W weekend w kilku sondażach przedwyborczych badani wskazali Nową Demokrację jako zwycięzcę w nadchodzących wyborach (od 25,6 proc. do 27,7 proc. poparcia), a łączne poparcie dla koalicji ND z PASOK szacowane jest na 39,6-42,9 proc.

To wystarczyło, żeby dziś giełdy na otwarciu nieco się zazieleniły. Optymizmu jednak nie wystraczyłą na całą sesję i niektóre europejskie parkiety na finiszu zeszły pod kreskę.

Na plusie skończył indeks węgierskiej giełdy BUX, który wzrósł o 0,53 proc. i wyniósł 16.413,44 pkt. Również na plusie, choć niewielkim, dzień zakończył Londyn. Brytyjski indeks FTSE 100 wzrósł o 0,09 proc., do 5.356,34 pkt.

Na czerwono zaświeciły Frankfurt i Paryż. Francuski indeks CAC 40 na zamknięciu sesji spadł o 0,16 proc. i wyniósł 3.042,97 pkt. Niemiecki indeks DAX stracił 0,26 proc. i wyniósł 6.323,19 pkt.

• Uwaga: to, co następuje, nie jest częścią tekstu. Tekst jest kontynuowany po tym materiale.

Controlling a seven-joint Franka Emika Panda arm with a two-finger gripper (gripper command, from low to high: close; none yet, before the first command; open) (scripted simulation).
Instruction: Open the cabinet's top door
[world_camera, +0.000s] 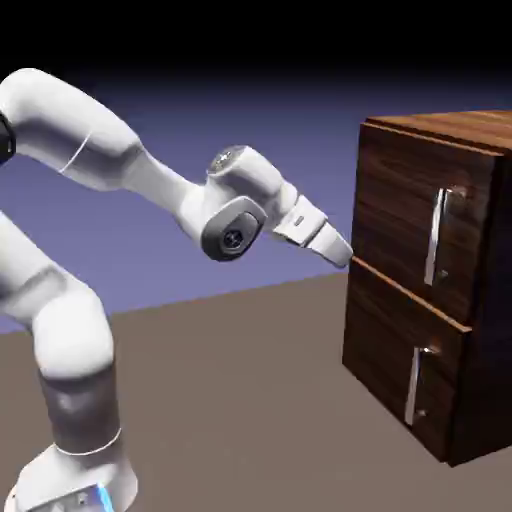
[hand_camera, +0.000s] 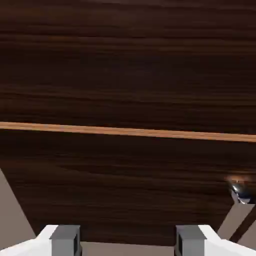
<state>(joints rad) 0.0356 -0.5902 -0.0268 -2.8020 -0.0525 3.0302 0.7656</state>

Mocno zniżkowała też dziś giełda w Madrycie - indeks IBEX35 zniżkował 2,17 proc. do 6401.20 pkt. Powodem takich strat były informacje o tym, że hiszpański rząd przygotowuje się do wyciągnięcia z kłopotów banku Bankia, który w ubiegłym tygodniu zwrócił się z prośbą, o udzielenie 19 mld euro pomocy. Madryt zaoferuje własne papiery dłużne w zamian za udziały w instytucji.